Originally published 18 July 2000
We thrilled to the recent photographs from Mars showing what appear to be relatively recent water channels on the red planet.
The Mars Global Surveyor spacecraft has been circling Mars for more than a year, mapping the surface. Pictures from the Gorgonum Chaos region and other locations “suggest the presence of sources of liquid water at shallow depths beneath the Martian surface,” NASA scientists Michael Malin and Kenneth Edgett wrote in Science magazine.
Of particular beauty are photographs of a crater wall that seem to show unmistakable rills and gullies carved by water flowing into the crater’s bowl from sources under the rim.
Malin and Edgett think they have seen signs of ground-water seepage and surface runoff at hundreds of locations on Mars. The gullies are apparently dry now, although the absence of superimposed impact craters or windblown dunes suggests they are relatively young.
Readily accessible liquid water on Mars immediately enhances the possibility that microbial life might exist there, and makes human travel to the red planet all the more attractive.
There’s another story behind the photographs of the presumed water channels, and that’s the story of the pictures themselves — not what they show but that they exist at all. Exploration of the solar system has become so commonplace that we sometimes forget the astonishing technology behind the news. A photograph from Mars seems no more remarkable than a photograph from Australia or Timbuktu.
But Mars at its closest is 12,000 times farther away than Timbuktu. What is usually missing in accounts of solar-system explorations is a sense of scale.
When Mars Global Surveyor was launched in November 1996, Mars and Earth were on the same side of the sun, but Earth was lagging behind Mars in their orbits. The spacecraft required 10 months to cross the gap between the planets, on a long sweeping arc that chased Mars halfway around its orbit. Meanwhile, Earth lapped Mars and moved ahead.

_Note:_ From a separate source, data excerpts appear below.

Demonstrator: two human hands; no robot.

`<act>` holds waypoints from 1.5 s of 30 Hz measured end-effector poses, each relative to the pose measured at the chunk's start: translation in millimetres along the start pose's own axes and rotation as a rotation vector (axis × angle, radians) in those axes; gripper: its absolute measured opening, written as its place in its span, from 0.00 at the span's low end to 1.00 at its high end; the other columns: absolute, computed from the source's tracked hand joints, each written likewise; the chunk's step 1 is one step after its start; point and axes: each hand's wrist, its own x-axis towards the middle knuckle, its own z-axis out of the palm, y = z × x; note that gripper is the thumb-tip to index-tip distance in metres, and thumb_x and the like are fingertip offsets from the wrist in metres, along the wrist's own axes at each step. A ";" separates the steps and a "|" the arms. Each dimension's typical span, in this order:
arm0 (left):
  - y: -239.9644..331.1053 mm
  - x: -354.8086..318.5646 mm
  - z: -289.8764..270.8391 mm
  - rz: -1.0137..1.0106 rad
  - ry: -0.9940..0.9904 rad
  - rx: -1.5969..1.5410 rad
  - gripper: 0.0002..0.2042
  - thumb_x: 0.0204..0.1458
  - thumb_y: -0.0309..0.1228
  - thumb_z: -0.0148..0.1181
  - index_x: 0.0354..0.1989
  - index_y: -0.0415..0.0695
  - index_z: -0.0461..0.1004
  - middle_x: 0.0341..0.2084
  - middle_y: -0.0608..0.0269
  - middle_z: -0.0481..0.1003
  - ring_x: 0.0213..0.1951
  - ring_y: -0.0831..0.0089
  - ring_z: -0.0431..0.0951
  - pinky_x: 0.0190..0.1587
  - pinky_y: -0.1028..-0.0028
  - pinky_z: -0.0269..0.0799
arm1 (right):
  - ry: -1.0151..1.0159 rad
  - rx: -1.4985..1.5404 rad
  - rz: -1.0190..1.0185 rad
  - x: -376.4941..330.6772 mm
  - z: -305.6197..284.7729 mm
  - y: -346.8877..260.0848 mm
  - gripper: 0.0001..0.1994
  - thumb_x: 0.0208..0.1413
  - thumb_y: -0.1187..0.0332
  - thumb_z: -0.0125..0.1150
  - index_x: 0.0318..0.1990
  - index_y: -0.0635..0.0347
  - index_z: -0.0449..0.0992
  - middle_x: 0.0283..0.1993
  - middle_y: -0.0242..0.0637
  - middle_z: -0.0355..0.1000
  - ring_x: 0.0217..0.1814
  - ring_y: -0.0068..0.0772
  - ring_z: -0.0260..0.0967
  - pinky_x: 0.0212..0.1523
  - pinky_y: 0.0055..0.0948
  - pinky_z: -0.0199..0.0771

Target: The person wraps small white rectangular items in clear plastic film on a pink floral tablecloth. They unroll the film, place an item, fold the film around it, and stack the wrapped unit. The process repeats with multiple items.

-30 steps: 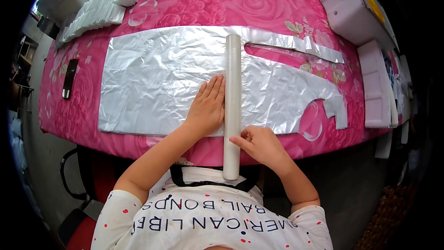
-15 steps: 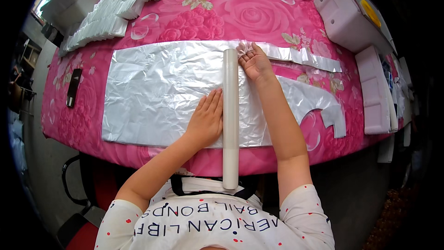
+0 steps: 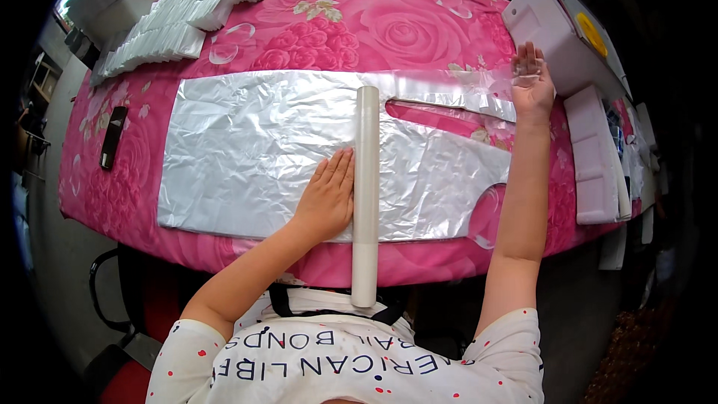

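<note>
Silvery plastic sheet (image 3: pixel 254 150) is lying spread across the table (image 3: pixel 419 269), which is wearing a pink rose-patterned cloth. Directions are being taken from the pale roll (image 3: pixel 366 194), with twelve o'clock at the table's far side. This roll is lying across the sheet on a twelve-to-six line, its near end overhanging the table edge toward the person's shirt (image 3: pixel 329 352). Sheet condition: wide and wrinkled toward nine o'clock; toward three it is showing a long slot and, nearer four, a curved cut-out.

Left hand (image 3: pixel 327 194), at nine o'clock: palm is facing down on the sheet, fingers are lying straight and side by side, fingertips resting right beside the roll and gripping nothing. Right hand (image 3: pixel 532 86), at two o'clock: palm is turned upward, fingers are extending outward without curling; clear film (image 3: pixel 479 81) is showing at the hand, and its exact contact cannot be determined. The right forearm is covering part of the sheet.

Surroundings: folded white bundles (image 3: pixel 168 34) are lying between ten and eleven; a dark oblong item (image 3: pixel 114 138) is lying between nine and ten. White foam box (image 3: pixel 542 26) is standing between one and two, a yellow ring (image 3: pixel 591 34) showing behind it.
</note>
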 end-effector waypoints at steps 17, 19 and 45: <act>-7.3 2.4 16.3 0.012 0.019 0.031 0.27 0.53 0.33 0.39 0.61 0.31 0.52 0.62 0.47 0.51 0.65 0.58 0.48 0.66 0.61 0.40 | -1.432 -1.285 0.024 -355.9 167.5 300.5 0.25 0.57 0.62 0.47 0.58 0.71 0.57 0.64 0.59 0.50 0.69 0.58 0.40 0.65 0.43 0.46; -6.2 1.3 15.3 0.006 0.023 0.013 0.27 0.53 0.33 0.38 0.61 0.31 0.52 0.62 0.48 0.51 0.65 0.58 0.48 0.66 0.61 0.39 | -1.520 -1.179 0.169 -358.9 184.7 273.9 0.27 0.57 0.61 0.47 0.59 0.70 0.57 0.64 0.58 0.49 0.69 0.56 0.39 0.66 0.42 0.45; -61.7 -34.0 -65.9 0.058 0.209 -0.267 0.33 0.40 0.21 0.43 0.62 0.35 0.48 0.64 0.48 0.48 0.66 0.53 0.43 0.66 0.60 0.38 | -1.399 -1.514 -0.338 -295.9 46.5 160.4 0.39 0.55 0.41 0.40 0.60 0.71 0.53 0.64 0.49 0.52 0.71 0.46 0.35 0.69 0.45 0.28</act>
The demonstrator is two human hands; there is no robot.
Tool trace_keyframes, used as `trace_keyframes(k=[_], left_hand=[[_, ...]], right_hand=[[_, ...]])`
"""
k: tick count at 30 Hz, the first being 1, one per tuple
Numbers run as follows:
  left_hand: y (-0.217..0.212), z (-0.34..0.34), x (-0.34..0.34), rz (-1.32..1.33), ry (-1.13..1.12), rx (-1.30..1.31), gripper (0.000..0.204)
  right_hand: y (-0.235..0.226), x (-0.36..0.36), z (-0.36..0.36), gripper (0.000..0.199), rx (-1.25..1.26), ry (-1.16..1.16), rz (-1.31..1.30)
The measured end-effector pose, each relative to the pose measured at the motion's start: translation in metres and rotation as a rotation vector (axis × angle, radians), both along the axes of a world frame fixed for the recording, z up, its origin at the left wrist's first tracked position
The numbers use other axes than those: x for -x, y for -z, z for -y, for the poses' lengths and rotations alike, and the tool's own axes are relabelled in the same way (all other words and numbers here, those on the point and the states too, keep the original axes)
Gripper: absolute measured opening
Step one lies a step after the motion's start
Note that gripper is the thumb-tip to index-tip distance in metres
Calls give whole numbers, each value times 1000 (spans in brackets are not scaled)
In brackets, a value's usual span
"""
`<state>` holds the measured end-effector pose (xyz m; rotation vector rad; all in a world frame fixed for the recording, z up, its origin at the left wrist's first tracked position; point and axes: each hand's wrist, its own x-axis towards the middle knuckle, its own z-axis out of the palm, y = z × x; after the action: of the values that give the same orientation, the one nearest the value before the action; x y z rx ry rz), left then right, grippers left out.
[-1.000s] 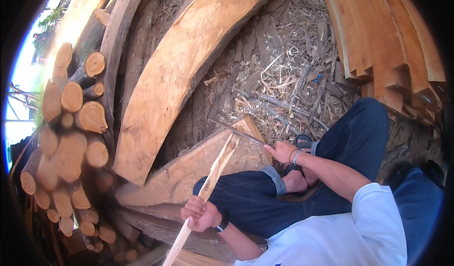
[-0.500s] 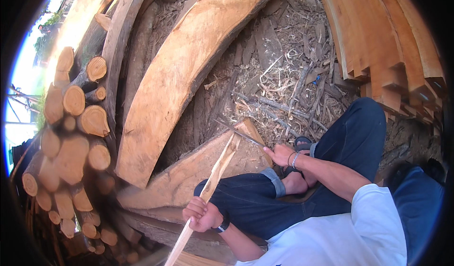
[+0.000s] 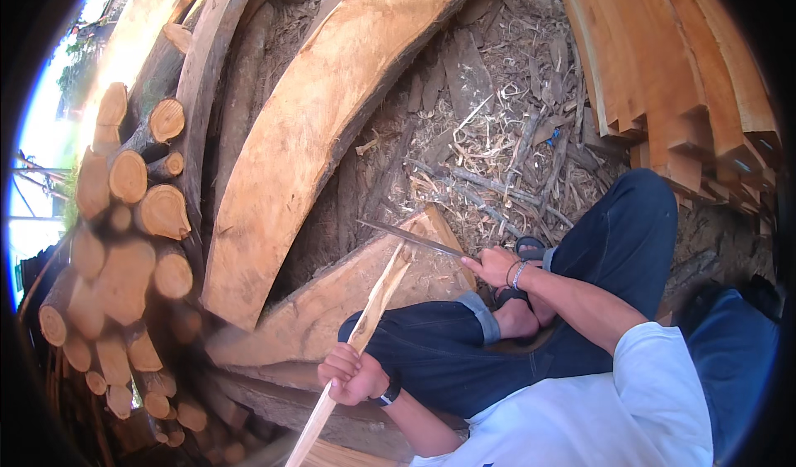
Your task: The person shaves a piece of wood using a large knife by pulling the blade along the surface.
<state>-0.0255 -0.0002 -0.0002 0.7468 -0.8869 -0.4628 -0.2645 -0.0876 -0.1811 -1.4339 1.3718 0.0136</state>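
My left hand is wrapped round a long, pale wooden stick, which slants from the lower edge up to a slab of wood. The stick's far end lies over that slab. In my closed right hand is a machete-like long knife; its handle is hidden by my fingers. The blade points left and crosses the far end of the stick, seemingly touching it. Whether its edge is cutting in, I cannot tell.
Cut logs are stacked at the left. A broad curved plank lies beyond my hands. Sawn boards are piled at the upper right. Bark and shavings cover the ground. My bent legs are close to the blade hand.
The knife blade has swung, its tip moving left and slightly down, so it lies flatter across the stick's end. My left hand and the stick have barely shifted.
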Motion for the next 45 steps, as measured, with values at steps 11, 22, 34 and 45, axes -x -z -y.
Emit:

When the craft reached Mars, it went into an elliptical orbit that took it far out from the planet, then in close to dip into the Martian atmosphere. By using the drag of the atmosphere to slow the spacecraft down — a technique called aerobraking — NASA saved fuel, weight, and expense on the journey.
In March 1999, the Mars Global Surveyor was finally in a low circular orbit and began mapping the surface. In April 1999, Earth again caught up with Mars and raced ahead. Now, in the summer of 2000, the planets are on opposite sides of the sun.
During all of this time — during all of this whirling of the planets in their orbits and on their axes — NASA has been in communication with the spacecraft.
Think of the Earth as a grapefruit. On this same scale, Mars is a lemon. As I write, I am looking out the window of a house on a hillside in the west of Ireland, across a mile of fields to the parish church, which is just about the right size and distance to be the sun on this same scale.
I try to imagine a submicroscopically small spacecraft hurled off a grapefruit in my hand, traveling on an expanding arc out across the parish, and meeting the lemon a mile and a half on the other side of the church, way out there over Dingle Bay.
In our world, the Mars Global Surveyor is about the size of the family van, with two huge solar-panel wings that catch the sunlight. In my scaled-down solar system, spread out across the parish, the spaceship is the size of an atom, now circling a lemon 2½ miles away, sending back pictures of every bump and rill on Mars.
Meanwhile, here on the grapefruit, dish antennas track the spacecraft, receiving streams of data, and sending signals that tell the craft what to do — when and how to fire its thrusters, where to point the cameras. Computers hum, churning out the hugely complicated calculations that make it all possible.
We take it for granted, but as I sit here looking out the window, trying to fix the scale of things in my mind’s eye, I marvel at the extraordinariness of the achievement. Here is the photograph of the crater wall — the golden red dust of Mars — with those twisting gullies winding down into the bowl. Pixel by pixel, this remarkable document was transmitted from “way over there” to “way over here” on ethereal waves that winged through empty space.
Someday, humans will cross those vast distances. When they do, they will count on finding the water that appears to be hiding under the Martian surface, to sustain their life, perhaps even to make the fuel that will see them home.